It’s okay to retire if you’re creaky and over the hill. But if you’re still young-ish and somewhat spry, and if you have obligations to pay spousal support, you’d better think twice. For example, if you’re a spring chicken of only 51, and all that’s wrong with you is sleep apnea, hemochromatosis (too much iron in your blood, so you have to “blood let” every now and again), and an irregular heartbeat — none of which prevent you from working — and your ex-spouse is disabled and can’t work, well: you’re not allowed to retire. Fifty-one is the new eighteen.
A reminder of this legal principle comes in a recent decision from the Ontario Divisional Court, where a man suffering from the afflictions listed above, and who served 30 years as a police officer and was therefore eligible to retire at 51 with a full pension, was told by the court he couldn’t. (Well he could, but he’d still have to pay the same amount of spousal support as he was paying before he retired.)
He had asked for a reduction in his payments because his impending retirement would cause a dramatic drop in income: from the $122,707.92 per year he was earning as a Detachment Commander, to $74,477.00 annually from his pension. The lower court judge agreed, ruling that just because his ex-spouse was too sick to work (due to chronic pain and chronic fatigue) this didn’t translate into lifelong spousal support for her. As the judge put it: “illness does not equate to a never-ending support entitlement.”
The appeal court strongly disagreed, and with disdain: “In our view,” they ruled acidly, “a payor is not entitled to write himself a ticket to a life of idle leisure at the young age of 51, abdicating his spousal support obligations in the process, simply because he has earned the right to a full pension.” (emphasis added)
They even cited another case where the payor was 62 and tried to retire. No way. “Many people dream of retiring ‘early,’ ” ruled that judge, who then proceeded to stomp on the dream. “There is not a set age at which people today expect to cease working. Many successful people find that they can afford to stop work before they reach the age of 65. Others continue on well into their seventies and even longer.” So basically, if you’re paying spousal support, you can’t retire by your own choice. The choice must be made for you, by your decrepitude. Those TV ads for “Freedom 55” were nothing but a cruel joke.

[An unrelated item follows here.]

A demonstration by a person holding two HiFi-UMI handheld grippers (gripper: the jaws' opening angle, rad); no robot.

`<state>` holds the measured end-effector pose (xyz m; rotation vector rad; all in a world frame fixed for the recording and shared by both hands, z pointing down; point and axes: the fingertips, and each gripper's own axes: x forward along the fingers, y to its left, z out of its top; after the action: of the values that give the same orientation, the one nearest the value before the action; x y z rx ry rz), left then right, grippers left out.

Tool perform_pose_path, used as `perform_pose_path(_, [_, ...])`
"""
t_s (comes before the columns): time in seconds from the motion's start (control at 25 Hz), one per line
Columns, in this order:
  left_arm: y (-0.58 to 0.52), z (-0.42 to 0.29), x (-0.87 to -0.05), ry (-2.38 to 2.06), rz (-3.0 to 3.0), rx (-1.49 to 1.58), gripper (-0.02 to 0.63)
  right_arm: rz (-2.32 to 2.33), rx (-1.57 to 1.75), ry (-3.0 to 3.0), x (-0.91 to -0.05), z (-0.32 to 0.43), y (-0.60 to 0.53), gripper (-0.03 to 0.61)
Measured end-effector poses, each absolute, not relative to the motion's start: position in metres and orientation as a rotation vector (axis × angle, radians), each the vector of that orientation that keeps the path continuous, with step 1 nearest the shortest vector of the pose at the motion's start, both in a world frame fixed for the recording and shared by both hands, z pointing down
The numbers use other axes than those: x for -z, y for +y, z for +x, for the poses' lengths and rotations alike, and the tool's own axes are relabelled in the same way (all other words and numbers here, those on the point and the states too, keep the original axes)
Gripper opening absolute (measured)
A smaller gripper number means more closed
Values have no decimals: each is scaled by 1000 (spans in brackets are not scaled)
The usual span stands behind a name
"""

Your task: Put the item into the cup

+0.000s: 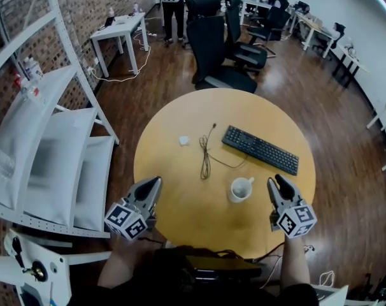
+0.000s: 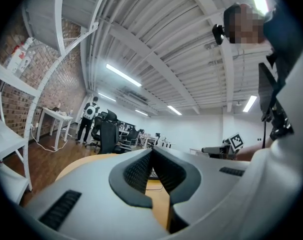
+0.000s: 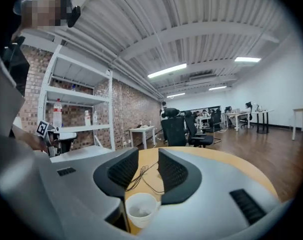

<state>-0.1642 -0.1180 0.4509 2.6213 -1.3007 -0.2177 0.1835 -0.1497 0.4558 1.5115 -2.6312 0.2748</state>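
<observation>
Now both claws hover over the bench's [image 1: 174,171] near edge: left claw [image 1: 155,182] pinched closed, empty; right claw [image 1: 277,181] slightly parted, empty, beside the cup [image 1: 241,189]. Small white item [image 1: 184,141] lies beyond, near the cable [image 1: 205,155]. Probably light and soft; pinch gently across its middle.

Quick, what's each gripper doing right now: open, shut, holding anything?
Left gripper: shut, nothing in it.
Right gripper: open, empty; the cup stands close by, not gripped.
</observation>
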Motion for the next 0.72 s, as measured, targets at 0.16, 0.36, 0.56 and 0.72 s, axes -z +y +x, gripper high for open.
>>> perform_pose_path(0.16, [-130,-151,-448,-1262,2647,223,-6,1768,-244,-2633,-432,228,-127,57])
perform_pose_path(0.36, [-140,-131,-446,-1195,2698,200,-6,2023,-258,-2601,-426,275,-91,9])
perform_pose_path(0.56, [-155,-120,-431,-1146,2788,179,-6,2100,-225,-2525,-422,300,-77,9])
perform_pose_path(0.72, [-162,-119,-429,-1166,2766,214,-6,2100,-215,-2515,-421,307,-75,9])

Of course, every case is different, and spousal support payments may indeed be reduced or eliminated if circumstances change materially, in the right way. For example, if the support recipient moves in with a billionaire, and there is no “compensatory” money still owing — that is, money meant to compensate for, say, a career sacrifice made in order to raise children — then spousal support will most likely be stopped. But if the only change occurring is that the payor wants to retire because they can, not because they must, then they had better not count on it. As the Supreme Court of Canada said in 1999: “Marriage, while it may not prove to be ’till death do us part,’ is a serious commitment not to be undertaken lightly. It involves the potential (emphasis in original) for lifelong obligation. There are no magical cut-off dates.”
Bill Rogers is a Toronto-based lawyer, journalist, and family law mediator.